Hi, everyone. My name is Luis. I'm a biologist. I study mammals. I do research in ecology and evolution. But as part of my work, I'm often helping students and colleagues with their analysis. And this involves a lot of running and explaining and fixing code that I didn't write myself.

So, by the way, in this research setting, people tend to work interactively with scripts. And there they'll be loading different packages to do different things. Sometimes I'll recognize the names and what they're for, but a lot of the times I won't. That's fine. No one's expected to know all about the tens of thousands of packages out there. And I'm not the only one that sometimes needs clarification, right? Like this user here. His grammar, not mine. That's my talk title.

Adding comments to package load calls

So say we're loading some packages in a script like here. So my practice nowadays is to ask the people I'm working with, what are these for or is there anything I should know about them? And if so, let's just go ahead and add these little code comments. And at least to me, this is already giving me a pretty good idea of what's going to happen later on in the script.

And I know that this conflicts with good practices of not adding too many code comments. But in my opinion, these little package comments are fairly unobtrusive. And we're loading packages once per script ideally, so it's not too much clutter. I think it's okay to do.

And if I'm asking people to add these comments to their code, then I should help create them or do something to automate these comments. So what I did was to develop some tools that can build these comments, either by pulling information from package descriptions, or just checking a script to see how the different package elements are used. And after that, I wanted to examine comments in public code to see if people are doing more or less this overall.

And if I'm asking people to add these comments to their code, then I should help create them or do something to automate these comments.

The annotater package

So here's the tool I built for this. It's the annotater R package. It can add various bits of information to library load calls. So let me just show you. Through either functions or add-ins, we can do things like add the package title next to each call. And package titles are usually short and informative, in my opinion.
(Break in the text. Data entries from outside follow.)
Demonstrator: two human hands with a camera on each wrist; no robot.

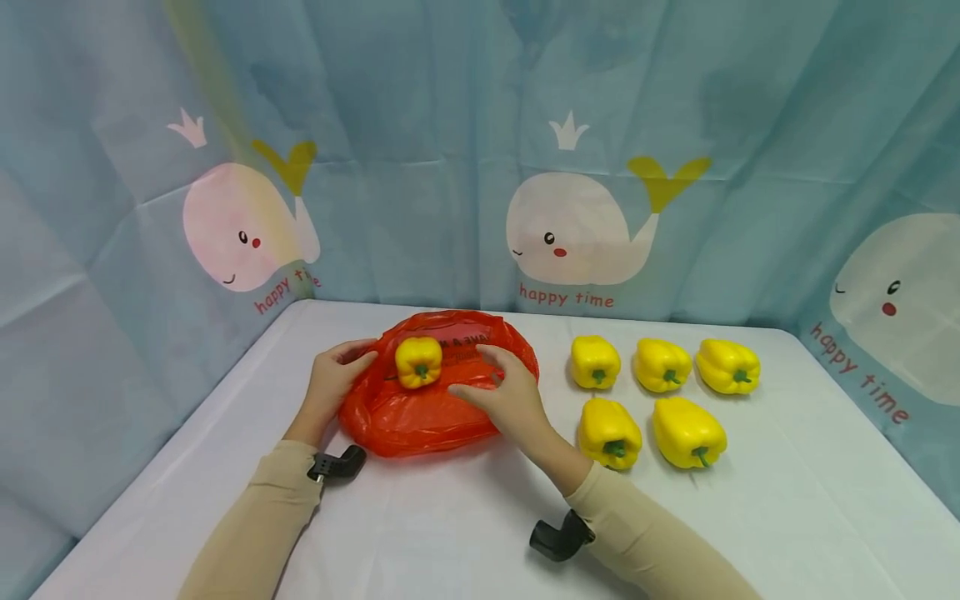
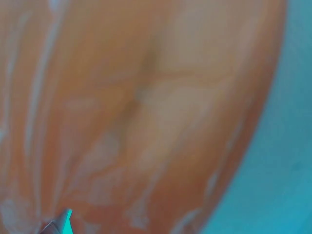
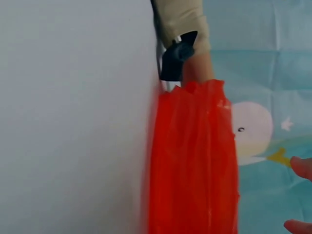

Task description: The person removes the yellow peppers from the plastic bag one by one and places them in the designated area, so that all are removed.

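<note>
An open red plastic bag (image 1: 427,437) stands low on the white table, its mouth facing up, with mirrored dark lettering on the inside. One yellow bell pepper (image 1: 417,357) with a green stem lies within it, towards the left. My left hand (image 1: 334,383) grips the bag's left rim between thumb and fingers. Over the right part of the mouth is my right hand (image 1: 512,400), thumb and fingers spread apart, holding nothing. Its fingertips (image 3: 302,168) show at the right edge of the right wrist view. Blurred red plastic (image 2: 122,122) fills most of the left wrist view.
Several more yellow bell peppers stand in two rows right of the bag, such as the back one (image 1: 595,360) and the front one (image 1: 688,429). My right forearm passes close to the front row. Behind the table (image 1: 450,533) hangs a blue curtain (image 1: 420,233) with whale prints.
</note>
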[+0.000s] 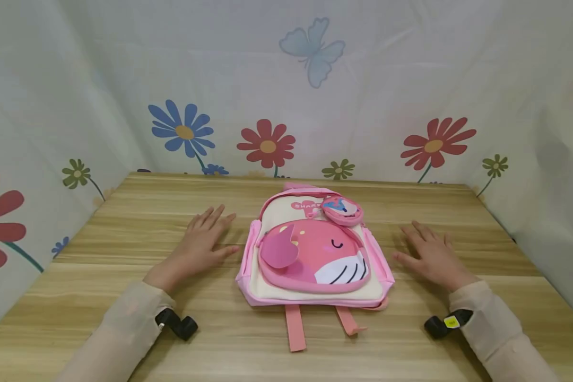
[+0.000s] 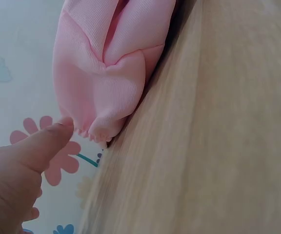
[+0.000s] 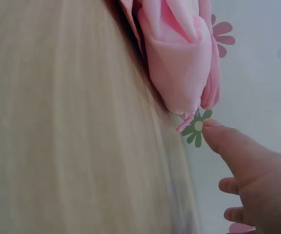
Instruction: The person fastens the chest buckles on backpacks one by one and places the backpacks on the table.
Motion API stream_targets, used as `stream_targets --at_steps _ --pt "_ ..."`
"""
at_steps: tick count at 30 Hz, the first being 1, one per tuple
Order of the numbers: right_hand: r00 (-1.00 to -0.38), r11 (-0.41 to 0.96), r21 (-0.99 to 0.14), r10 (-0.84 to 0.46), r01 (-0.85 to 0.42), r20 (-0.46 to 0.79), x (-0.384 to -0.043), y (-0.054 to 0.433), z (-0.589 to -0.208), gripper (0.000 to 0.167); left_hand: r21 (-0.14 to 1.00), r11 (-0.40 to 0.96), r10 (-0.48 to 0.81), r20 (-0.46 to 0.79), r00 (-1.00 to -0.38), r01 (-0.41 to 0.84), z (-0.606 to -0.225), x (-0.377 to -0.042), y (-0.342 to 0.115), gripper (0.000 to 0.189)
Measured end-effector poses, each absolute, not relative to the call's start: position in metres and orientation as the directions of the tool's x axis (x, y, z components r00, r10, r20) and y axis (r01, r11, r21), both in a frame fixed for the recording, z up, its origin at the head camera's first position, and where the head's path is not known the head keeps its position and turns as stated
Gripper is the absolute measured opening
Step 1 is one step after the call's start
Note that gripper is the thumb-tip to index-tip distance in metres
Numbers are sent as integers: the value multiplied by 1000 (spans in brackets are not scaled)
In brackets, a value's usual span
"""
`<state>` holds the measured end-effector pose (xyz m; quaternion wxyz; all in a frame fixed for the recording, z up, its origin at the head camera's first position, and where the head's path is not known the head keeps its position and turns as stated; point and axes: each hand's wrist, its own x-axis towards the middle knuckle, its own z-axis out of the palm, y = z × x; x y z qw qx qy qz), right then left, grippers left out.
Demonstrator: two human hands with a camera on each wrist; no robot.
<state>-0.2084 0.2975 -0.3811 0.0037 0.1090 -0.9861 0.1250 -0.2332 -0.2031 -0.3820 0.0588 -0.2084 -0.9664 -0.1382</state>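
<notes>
A small pink and cream backpack lies front side up in the middle of the table, a whale face on its front pocket. A round pink pouch hangs at its upper right. My left hand is on the left of the backpack, palm down with fingers spread, apart from it. On the other side my right hand lies likewise, holding nothing. The wrist views show the backpack's pink side pockets beyond each thumb.
Two pink straps stick out from the backpack's bottom toward me. The wooden table ends at a white curtain printed with flowers and a butterfly. Each wrist carries a black camera on a band.
</notes>
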Motion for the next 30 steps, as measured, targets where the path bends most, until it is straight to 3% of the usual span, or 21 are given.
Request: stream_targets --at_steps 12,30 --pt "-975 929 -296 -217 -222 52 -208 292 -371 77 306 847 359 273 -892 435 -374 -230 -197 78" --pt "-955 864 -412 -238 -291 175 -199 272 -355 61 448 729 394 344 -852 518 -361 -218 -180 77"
Or we can list the exported functions from each package if they appear in a script. Or this one that I use a lot, which adds versions and sources.
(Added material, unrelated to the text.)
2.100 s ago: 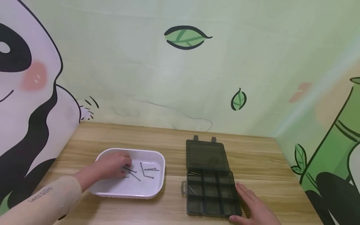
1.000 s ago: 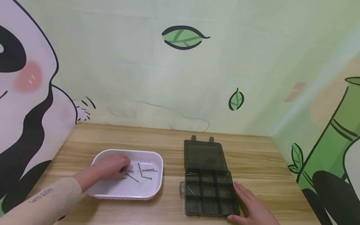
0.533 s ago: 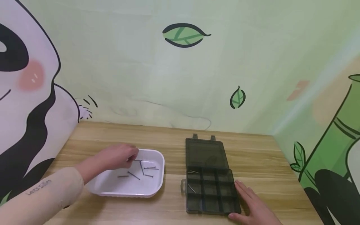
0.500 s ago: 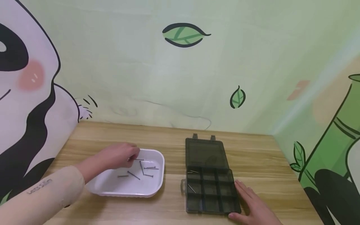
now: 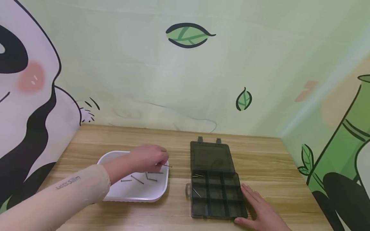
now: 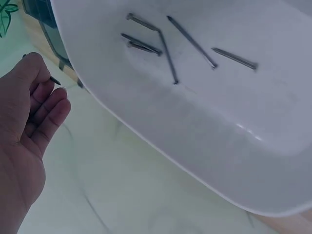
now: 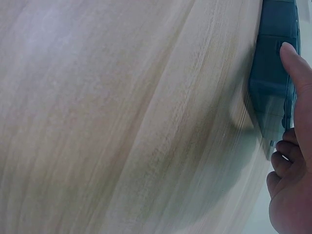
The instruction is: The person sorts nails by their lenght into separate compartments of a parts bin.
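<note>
My left hand pinches a nail between thumb and fingertips, above the back right corner of the white tray. In the left wrist view, the held nail's tip sticks out past the fingers. Several loose nails lie on the tray's floor. To the right sits a dark, see-through compartment box, its lid laid back. A few nails lie in its left column, in the back and middle compartments. My right hand rests along the box's right side, thumb at the front right corner.
The wooden table carries the tray and the box, with a strip of wood between them. A latch juts from the box's left side. A printed wall covering with leaves and a panda rises behind and beside the table.
My left hand has lifted from among the nails in the tray and moved right and back, taking one nail with it. The right hand and the box stay in place.
</note>
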Action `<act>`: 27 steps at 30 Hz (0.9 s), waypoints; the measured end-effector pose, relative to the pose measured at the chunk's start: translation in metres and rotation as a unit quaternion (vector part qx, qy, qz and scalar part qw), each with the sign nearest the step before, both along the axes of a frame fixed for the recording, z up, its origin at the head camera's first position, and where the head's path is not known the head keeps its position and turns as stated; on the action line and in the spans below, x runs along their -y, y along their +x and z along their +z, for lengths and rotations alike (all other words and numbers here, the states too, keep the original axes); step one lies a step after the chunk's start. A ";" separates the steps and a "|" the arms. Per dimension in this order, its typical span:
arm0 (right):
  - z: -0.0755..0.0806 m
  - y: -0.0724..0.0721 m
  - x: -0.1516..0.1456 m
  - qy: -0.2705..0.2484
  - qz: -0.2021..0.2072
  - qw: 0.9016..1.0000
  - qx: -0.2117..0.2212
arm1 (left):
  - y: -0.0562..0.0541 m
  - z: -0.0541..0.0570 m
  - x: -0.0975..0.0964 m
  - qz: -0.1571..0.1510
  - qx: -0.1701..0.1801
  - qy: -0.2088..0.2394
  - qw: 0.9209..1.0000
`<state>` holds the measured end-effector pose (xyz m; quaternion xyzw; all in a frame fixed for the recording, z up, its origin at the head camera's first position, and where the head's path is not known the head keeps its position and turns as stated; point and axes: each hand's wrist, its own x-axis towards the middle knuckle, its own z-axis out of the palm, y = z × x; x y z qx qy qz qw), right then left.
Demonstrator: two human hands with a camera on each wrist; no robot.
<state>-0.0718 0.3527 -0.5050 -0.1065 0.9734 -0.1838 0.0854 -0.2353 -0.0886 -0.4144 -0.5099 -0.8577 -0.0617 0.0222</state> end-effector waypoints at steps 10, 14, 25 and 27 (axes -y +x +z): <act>0.002 -0.001 0.002 -0.006 -0.020 0.999 0.031 | 0.005 -0.005 -0.047 -0.075 -0.023 0.008 0.997; 0.002 -0.001 0.002 -0.004 -0.019 0.999 0.032 | 0.007 -0.009 -0.064 -0.088 -0.031 0.004 0.996; 0.003 0.000 0.003 -0.005 -0.021 0.999 0.037 | 0.016 -0.023 -0.099 -0.108 -0.053 -0.015 0.993; 0.003 0.001 0.002 -0.005 -0.019 0.999 0.031 | 0.017 -0.026 -0.103 -0.115 -0.054 -0.013 0.992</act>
What people are doing on GitHub

So now I've seen comments like this here and there, especially in blogs and teaching materials, but I wanted to check thoroughly. So what I did was to search a snapshot of public GitHub repositories. The details for this are in my blog, but of about half a million relevant files, I located 4,000 comments I could look at. I'm not naming package names here, just the comments, but overall people are mentioning the overall purpose of their packages or any functions of interest, which was a good thing to know.

A fair amount of comments about pipes for some reason, and people leaving various technical details. Here's a few more that I found amusing. I'm not naming names here as well. You can guess, try and guess which package those are for.

But now let me just leave you to at least consider adding these sorts of comments to your code, especially if it's meant to be read by others. This is a low effort thing to do with a potential high reward, and it's like with this baby drawing here. If we know what the little kid is trying to draw, then we might see them see and recognize the elements sooner. And same thing with code, I think.

So if we provide some context and intention, we'll be reducing the amount of guesswork and interpretation that people will do when they encounter new code that they haven't seen before. So yeah, we should do this to give users of our code a head start. That's it for me, so catch me outside if you want. Thank you.

This is a low effort thing to do with a potential high reward.